• BRIEF:
Apart from the pictures, the listing is to be returned exactly.

• GIVEN RECORDS:
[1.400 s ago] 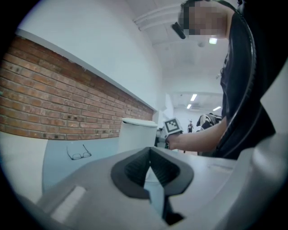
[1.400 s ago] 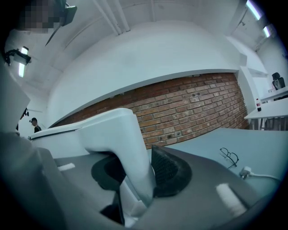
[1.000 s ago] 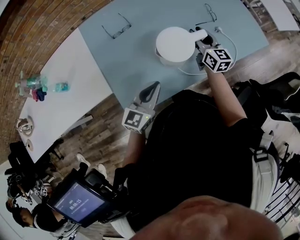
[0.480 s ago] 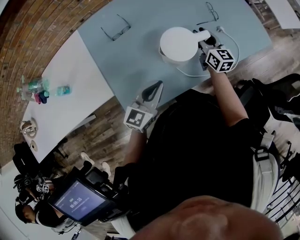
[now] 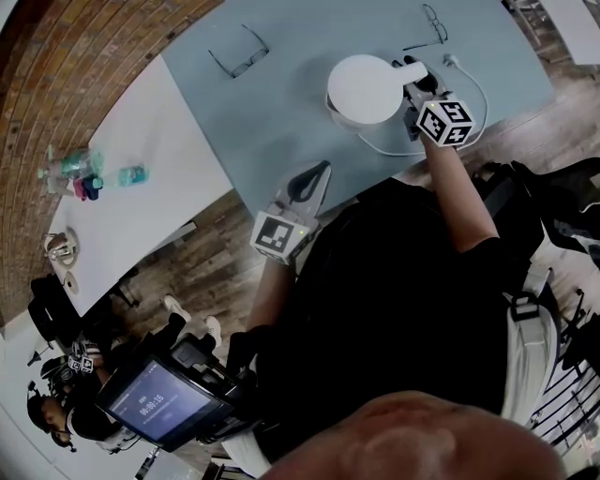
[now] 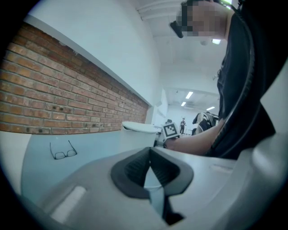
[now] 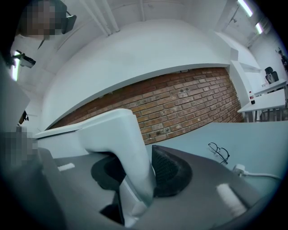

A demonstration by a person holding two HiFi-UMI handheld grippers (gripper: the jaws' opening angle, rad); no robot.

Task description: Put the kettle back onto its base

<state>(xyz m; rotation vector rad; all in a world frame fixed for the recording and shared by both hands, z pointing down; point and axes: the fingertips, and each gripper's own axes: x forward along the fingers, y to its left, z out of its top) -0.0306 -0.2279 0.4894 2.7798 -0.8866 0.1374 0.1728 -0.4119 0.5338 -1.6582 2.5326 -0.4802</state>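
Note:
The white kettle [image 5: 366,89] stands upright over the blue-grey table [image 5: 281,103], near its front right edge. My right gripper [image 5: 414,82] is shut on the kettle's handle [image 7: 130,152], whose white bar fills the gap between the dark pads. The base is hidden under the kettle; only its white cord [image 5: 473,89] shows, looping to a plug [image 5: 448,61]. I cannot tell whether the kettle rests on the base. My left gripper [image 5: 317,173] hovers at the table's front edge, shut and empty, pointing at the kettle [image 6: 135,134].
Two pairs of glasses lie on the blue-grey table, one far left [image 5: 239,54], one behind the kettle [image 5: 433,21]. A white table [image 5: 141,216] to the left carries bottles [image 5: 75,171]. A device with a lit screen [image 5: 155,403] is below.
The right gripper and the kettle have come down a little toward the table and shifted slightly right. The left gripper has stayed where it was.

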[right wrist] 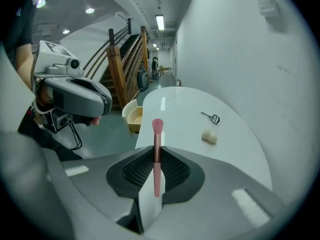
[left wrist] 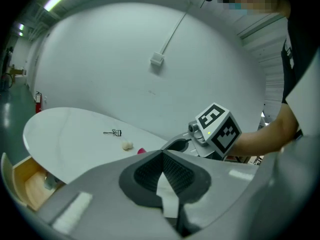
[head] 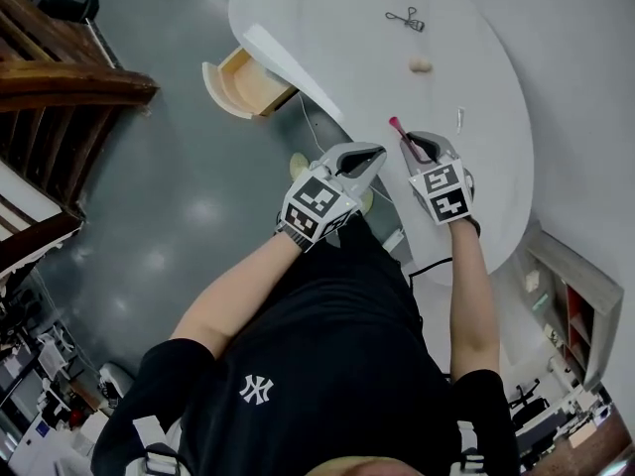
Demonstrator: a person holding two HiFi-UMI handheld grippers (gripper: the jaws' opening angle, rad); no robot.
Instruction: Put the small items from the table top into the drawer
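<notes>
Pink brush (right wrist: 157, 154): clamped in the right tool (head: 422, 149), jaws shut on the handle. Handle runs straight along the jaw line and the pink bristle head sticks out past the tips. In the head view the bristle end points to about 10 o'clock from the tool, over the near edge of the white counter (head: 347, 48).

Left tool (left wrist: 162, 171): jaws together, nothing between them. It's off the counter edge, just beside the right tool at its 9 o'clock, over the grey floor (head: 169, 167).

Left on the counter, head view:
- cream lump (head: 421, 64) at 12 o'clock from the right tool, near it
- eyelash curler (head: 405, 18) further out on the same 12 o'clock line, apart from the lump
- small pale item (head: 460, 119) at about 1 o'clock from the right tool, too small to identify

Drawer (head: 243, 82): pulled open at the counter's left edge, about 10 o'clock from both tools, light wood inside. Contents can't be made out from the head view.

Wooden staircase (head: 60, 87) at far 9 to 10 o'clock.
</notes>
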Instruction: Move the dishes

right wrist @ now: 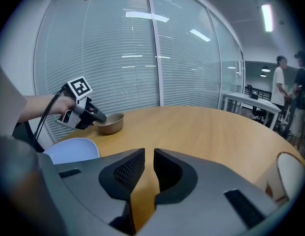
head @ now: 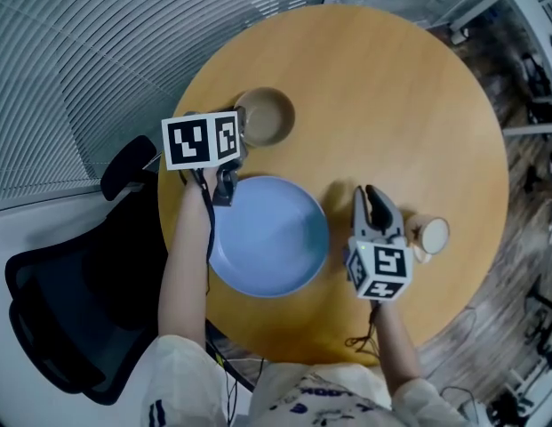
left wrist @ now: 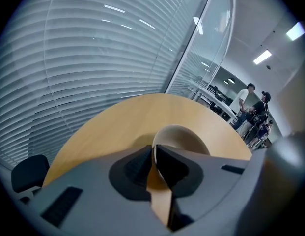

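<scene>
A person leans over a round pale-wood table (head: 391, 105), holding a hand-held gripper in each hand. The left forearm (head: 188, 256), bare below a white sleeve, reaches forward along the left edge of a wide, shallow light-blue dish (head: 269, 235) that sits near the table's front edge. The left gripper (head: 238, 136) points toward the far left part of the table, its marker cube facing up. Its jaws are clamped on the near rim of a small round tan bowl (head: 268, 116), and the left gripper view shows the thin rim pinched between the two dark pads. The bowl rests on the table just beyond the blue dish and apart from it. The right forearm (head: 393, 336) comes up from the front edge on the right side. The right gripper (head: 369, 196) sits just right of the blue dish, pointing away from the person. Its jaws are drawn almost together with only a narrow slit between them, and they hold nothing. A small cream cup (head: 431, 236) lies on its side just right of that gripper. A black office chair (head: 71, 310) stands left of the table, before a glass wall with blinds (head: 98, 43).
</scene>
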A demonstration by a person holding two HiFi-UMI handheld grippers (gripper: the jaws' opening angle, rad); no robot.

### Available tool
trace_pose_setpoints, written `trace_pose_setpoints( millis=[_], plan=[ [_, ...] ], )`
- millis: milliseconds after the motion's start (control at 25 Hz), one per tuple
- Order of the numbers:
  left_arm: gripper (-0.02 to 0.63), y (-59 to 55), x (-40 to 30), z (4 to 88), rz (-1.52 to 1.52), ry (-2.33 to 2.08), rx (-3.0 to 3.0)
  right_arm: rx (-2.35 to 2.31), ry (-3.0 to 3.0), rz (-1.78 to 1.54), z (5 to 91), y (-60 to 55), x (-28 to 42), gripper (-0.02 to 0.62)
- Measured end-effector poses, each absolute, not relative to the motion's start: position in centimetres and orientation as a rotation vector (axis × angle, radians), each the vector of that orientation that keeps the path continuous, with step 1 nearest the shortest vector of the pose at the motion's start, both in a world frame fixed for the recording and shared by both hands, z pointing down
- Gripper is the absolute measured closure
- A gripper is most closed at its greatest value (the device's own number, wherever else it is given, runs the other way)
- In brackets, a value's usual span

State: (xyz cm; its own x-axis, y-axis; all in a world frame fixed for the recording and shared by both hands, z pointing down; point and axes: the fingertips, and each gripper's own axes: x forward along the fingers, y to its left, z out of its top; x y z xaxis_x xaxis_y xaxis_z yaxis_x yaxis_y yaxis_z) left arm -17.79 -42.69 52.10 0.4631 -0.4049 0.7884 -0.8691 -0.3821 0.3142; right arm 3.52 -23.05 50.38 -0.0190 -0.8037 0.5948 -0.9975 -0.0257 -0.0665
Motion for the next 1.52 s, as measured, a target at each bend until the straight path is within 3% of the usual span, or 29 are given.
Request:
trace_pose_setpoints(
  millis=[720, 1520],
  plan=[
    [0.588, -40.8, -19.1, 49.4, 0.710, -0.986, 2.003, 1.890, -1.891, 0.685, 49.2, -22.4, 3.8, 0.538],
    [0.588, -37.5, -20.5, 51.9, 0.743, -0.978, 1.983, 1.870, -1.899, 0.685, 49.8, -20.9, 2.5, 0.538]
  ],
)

• TASK RESPONSE:
[1.400 s ago] 
[1.400 s ago] 
[1.000 s ago] 
[0.480 s ago] 
[now] 
[now] 
[now] 

A demonstration by a person holding two HiFi-UMI handheld grippers (gripper: the jaws' opening angle, rad); no robot.

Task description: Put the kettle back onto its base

<state>(xyz m; rotation vector rad; all in a world frame fixed for the recording and shared by both hands, z pointing down; point and axes: the fingertips, and each gripper's own axes: x forward along the fingers, y to its left, z out of its top) -0.0306 -0.2279 0.4894 2.7798 -0.8866 0.1374 0.1728 -0.4119 0.5338 -1.6582 2.5326 -0.4802</state>
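Note:
The white kettle [image 5: 366,89] stands upright over the blue-grey table [image 5: 281,103], near its front right edge. My right gripper [image 5: 414,82] is shut on the kettle's handle [image 7: 130,152], whose white bar fills the gap between the dark pads. The base is hidden under the kettle; only its white cord [image 5: 473,89] shows, looping to a plug [image 5: 448,61]. I cannot tell whether the kettle rests on the base. My left gripper [image 5: 317,173] hovers at the table's front edge, shut and empty, pointing at the kettle [image 6: 135,134].
Two pairs of glasses lie on the blue-grey table, one far left [image 5: 239,54], one behind the kettle [image 5: 433,21]. A white table [image 5: 141,216] to the left carries bottles [image 5: 75,171]. A device with a lit screen [image 5: 155,403] is below.
The right gripper and the kettle have come down a little toward the table and shifted slightly right. The left gripper has stayed where it was.
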
[right wrist] 
[left wrist] 
[head] 
Demonstrator: a person holding two HiFi-UMI handheld grippers (gripper: the jaws' opening angle, rad); no robot.
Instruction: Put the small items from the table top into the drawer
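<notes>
Pink brush (right wrist: 157, 154): clamped in the right tool (head: 422, 149), jaws shut on the handle. Handle runs straight along the jaw line and the pink bristle head sticks out past the tips. In the head view the bristle end points to about 10 o'clock from the tool, over the near edge of the white counter (head: 347, 48).

Left tool (left wrist: 162, 171): jaws together, nothing between them. It's off the counter edge, just beside the right tool at its 9 o'clock, over the grey floor (head: 169, 167).

Left on the counter, head view:
- cream lump (head: 421, 64) at 12 o'clock from the right tool, near it
- eyelash curler (head: 405, 18) further out on the same 12 o'clock line, apart from the lump
- small pale item (head: 460, 119) at about 1 o'clock from the right tool, too small to identify

Drawer (head: 243, 82): pulled open at the counter's left edge, about 10 o'clock from both tools, light wood inside. Contents can't be made out from the head view.

Wooden staircase (head: 60, 87) at far 9 to 10 o'clock.
</notes>
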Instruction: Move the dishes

right wrist @ now: 
head @ now: 
left wrist @ now: 

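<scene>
A person leans over a round pale-wood table (head: 391, 105), holding a hand-held gripper in each hand. The left forearm (head: 188, 256), bare below a white sleeve, reaches forward along the left edge of a wide, shallow light-blue dish (head: 269, 235) that sits near the table's front edge. The left gripper (head: 238, 136) points toward the far left part of the table, its marker cube facing up. Its jaws are clamped on the near rim of a small round tan bowl (head: 268, 116), and the left gripper view shows the thin rim pinched between the two dark pads. The bowl rests on the table just beyond the blue dish and apart from it. The right forearm (head: 393, 336) comes up from the front edge on the right side. The right gripper (head: 369, 196) sits just right of the blue dish, pointing away from the person. Its jaws are drawn almost together with only a narrow slit between them, and they hold nothing. A small cream cup (head: 431, 236) lies on its side just right of that gripper. A black office chair (head: 71, 310) stands left of the table, before a glass wall with blinds (head: 98, 43).
</scene>
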A demonstration by a person holding two HiFi-UMI handheld grippers (gripper: the jaws' opening angle, rad); no robot.

### Available tool
trace_pose_setpoints, written `trace_pose_setpoints( millis=[_], plan=[ [_, ...] ], )`
- millis: milliseconds after the motion's start (control at 25 Hz), one per tuple
- Order of the numbers:
  left_arm: gripper (-0.02 to 0.63), y (-59 to 55), x (-40 to 30), z (4 to 88), rz (-1.52 to 1.52), ry (-2.33 to 2.08), rx (-3.0 to 3.0)
  right_arm: rx (-2.35 to 2.31), ry (-3.0 to 3.0), rz (-1.78 to 1.54), z (5 to 91), y (-60 to 55), x (-28 to 42), gripper (-0.02 to 0.62)
- Measured end-effector poses, each absolute, not relative to the motion's start: position in centimetres and orientation as a rotation vector (axis × angle, radians), each the vector of that orientation that keeps the path continuous, with step 1 nearest the shortest vector of the pose at the motion's start, both in a world frame fixed for the recording and shared by both hands, z pointing down
- Gripper is the absolute measured closure
- A gripper is most closed at its greatest value (the device's own number, wherever else it is given, runs the other way)
- In brackets, a value's usual span

State: (xyz cm; its own x-axis, y-axis; all in a world frame fixed for the recording and shared by both hands, z pointing down; point and axes: the fingertips, and each gripper's own axes: x forward along the fingers, y to its left, z out of its top; x y z xaxis_x xaxis_y xaxis_z yaxis_x yaxis_y yaxis_z) left arm -17.79 -42.69 52.10 0.4631 -0.4049 0.7884 -0.8691 -0.3821 0.3142; right arm 3.52 -23.05 50.38 -0.0190 -0.8037 0.5948 -0.9975 -0.0257 -0.0665
Motion for the next 1.52 s, as measured, a target at each bend until the straight path is within 3% of the usual span, or 29 are given.
Request:
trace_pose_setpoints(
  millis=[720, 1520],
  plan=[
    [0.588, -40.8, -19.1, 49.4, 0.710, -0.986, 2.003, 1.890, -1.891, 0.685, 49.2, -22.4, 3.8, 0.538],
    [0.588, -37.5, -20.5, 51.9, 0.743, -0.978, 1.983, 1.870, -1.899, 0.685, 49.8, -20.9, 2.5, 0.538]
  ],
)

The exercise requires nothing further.